GIVEN MATERIAL.
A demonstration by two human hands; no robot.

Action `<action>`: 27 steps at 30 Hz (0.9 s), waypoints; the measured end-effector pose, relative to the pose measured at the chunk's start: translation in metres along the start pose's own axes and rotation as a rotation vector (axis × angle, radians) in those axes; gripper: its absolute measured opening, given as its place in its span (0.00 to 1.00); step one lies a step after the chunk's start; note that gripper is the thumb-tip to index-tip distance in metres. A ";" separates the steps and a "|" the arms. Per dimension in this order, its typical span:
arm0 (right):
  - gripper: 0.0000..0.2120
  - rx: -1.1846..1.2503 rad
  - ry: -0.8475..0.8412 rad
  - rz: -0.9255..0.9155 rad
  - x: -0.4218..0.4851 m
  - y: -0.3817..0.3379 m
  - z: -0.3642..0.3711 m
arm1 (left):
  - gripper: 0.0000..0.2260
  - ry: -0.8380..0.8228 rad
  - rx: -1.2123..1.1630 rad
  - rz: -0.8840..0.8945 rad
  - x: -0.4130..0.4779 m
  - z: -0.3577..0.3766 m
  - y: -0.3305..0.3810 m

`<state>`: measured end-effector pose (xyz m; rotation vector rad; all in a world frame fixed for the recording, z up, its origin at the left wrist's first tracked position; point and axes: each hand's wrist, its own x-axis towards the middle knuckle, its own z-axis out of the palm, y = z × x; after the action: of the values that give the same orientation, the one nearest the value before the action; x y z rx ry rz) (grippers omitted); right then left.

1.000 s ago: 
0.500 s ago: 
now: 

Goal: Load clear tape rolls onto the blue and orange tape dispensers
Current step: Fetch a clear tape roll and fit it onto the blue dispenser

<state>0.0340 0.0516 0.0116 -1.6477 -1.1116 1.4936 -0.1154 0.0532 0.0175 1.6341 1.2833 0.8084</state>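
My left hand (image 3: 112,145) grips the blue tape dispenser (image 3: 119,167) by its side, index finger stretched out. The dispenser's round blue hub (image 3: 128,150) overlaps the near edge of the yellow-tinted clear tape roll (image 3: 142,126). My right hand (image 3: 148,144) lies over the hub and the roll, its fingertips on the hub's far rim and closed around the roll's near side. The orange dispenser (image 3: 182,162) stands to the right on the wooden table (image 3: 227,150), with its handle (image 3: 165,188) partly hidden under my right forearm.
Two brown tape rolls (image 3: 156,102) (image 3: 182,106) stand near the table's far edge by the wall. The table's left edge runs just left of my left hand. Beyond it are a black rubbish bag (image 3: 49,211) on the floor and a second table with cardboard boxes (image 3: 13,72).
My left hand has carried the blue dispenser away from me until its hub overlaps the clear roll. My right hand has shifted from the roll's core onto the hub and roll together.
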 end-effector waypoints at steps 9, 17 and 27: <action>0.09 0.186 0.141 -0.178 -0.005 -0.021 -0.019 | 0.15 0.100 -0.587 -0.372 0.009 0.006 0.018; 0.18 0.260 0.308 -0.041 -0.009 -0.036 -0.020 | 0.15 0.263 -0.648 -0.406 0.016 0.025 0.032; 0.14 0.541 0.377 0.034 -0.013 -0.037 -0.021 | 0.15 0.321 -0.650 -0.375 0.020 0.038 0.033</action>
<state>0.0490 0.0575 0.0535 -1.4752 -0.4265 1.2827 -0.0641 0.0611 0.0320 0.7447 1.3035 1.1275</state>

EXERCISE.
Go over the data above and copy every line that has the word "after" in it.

YOUR SOLUTION.
Action `<action>`: 27 steps at 30 Hz (0.9 s), waypoints; the measured end-effector pose, relative to the pose measured at the chunk's start: translation in metres along the start pose's own axes and rotation as a rotation vector (axis × angle, radians) in those axes; gripper: its absolute measured opening, given as its place in its span (0.00 to 1.00); step one lies a step after the chunk's start; note that gripper is the thumb-tip to index-tip distance in metres. A ";" separates the steps and a "|" the arms. Per dimension in this order, its typical span:
`<state>`: measured end-effector pose (xyz m; rotation vector rad; all in a world frame fixed for the recording, z up, its origin at the left wrist's first tracked position; point and axes: each hand's wrist, its own x-axis towards the middle knuckle, its own z-axis out of the palm, y = z × x; after the action: of the values that give the same orientation, the one nearest the value before the action; x y z rx ry rz) (grippers omitted); right then left.

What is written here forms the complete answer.